• [Problem statement]: Restate the opening lines of the material below word for word, stopping after the line that contains "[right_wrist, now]".
* * * * * * * * *
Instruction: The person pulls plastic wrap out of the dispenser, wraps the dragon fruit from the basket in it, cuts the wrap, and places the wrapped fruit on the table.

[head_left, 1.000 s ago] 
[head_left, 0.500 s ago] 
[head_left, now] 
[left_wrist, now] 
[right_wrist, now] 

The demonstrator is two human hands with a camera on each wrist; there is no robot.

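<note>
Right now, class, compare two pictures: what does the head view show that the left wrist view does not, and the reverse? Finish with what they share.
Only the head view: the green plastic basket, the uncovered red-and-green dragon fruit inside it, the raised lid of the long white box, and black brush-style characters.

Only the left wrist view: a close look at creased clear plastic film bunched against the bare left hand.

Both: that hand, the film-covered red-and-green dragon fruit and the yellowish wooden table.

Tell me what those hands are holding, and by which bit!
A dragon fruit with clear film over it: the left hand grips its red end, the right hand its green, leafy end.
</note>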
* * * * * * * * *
• [Solved exercise]:
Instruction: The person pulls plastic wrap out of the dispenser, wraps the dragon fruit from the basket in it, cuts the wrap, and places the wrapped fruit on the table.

[head_left, 1.000 s ago] 
[head_left, 0.500 s ago] 
[head_left, now] 
[left_wrist, now] 
[right_wrist, now] 

There is nothing further to add to the answer.